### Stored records
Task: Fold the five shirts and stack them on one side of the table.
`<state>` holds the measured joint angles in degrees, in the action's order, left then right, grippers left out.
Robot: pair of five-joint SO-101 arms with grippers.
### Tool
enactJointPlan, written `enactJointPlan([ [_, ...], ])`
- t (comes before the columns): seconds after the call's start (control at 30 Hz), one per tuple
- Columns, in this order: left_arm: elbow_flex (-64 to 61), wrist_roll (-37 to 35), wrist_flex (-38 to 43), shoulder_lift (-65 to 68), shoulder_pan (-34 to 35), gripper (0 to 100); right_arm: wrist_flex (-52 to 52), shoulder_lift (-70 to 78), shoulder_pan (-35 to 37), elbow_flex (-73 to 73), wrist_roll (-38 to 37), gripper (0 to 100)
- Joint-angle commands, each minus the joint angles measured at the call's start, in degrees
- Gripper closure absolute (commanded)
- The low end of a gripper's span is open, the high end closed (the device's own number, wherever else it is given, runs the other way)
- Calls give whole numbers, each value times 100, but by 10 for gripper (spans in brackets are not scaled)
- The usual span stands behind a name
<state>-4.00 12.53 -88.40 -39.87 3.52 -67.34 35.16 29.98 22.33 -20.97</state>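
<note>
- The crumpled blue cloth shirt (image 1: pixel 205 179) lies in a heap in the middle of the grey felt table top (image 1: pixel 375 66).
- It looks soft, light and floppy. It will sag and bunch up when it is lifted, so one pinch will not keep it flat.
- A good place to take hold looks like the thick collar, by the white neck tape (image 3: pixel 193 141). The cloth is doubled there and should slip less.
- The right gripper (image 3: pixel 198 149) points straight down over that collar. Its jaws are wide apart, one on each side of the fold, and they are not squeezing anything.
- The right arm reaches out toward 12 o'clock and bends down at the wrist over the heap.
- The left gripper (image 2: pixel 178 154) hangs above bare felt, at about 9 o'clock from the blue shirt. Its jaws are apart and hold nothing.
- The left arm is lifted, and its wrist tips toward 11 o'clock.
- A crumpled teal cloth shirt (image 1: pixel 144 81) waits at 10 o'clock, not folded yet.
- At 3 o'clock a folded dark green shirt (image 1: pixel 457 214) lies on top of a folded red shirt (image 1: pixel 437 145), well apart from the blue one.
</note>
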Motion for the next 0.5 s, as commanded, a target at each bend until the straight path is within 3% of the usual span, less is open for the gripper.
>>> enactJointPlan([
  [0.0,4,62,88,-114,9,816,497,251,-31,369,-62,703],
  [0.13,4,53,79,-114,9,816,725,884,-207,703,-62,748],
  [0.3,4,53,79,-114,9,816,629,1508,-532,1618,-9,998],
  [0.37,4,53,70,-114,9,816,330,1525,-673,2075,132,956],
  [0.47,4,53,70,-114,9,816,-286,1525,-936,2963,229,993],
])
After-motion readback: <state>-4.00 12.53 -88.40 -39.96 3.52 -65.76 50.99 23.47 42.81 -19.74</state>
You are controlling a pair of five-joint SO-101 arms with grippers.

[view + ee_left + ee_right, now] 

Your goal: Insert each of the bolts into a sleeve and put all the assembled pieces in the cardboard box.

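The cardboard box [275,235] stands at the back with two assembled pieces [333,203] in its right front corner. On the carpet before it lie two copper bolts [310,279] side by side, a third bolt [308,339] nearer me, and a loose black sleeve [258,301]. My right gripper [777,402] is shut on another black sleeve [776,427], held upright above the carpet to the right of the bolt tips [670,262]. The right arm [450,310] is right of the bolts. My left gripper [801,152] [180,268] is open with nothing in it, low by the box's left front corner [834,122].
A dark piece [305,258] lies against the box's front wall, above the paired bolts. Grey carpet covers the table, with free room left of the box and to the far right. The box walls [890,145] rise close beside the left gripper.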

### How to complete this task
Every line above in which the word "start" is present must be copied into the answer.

### Answer to this task
- t (comes before the columns): seconds after the call's start (control at 30 Hz), one per tuple
- Joint-angle commands, each minus the joint angles measured at the call's start, in degrees

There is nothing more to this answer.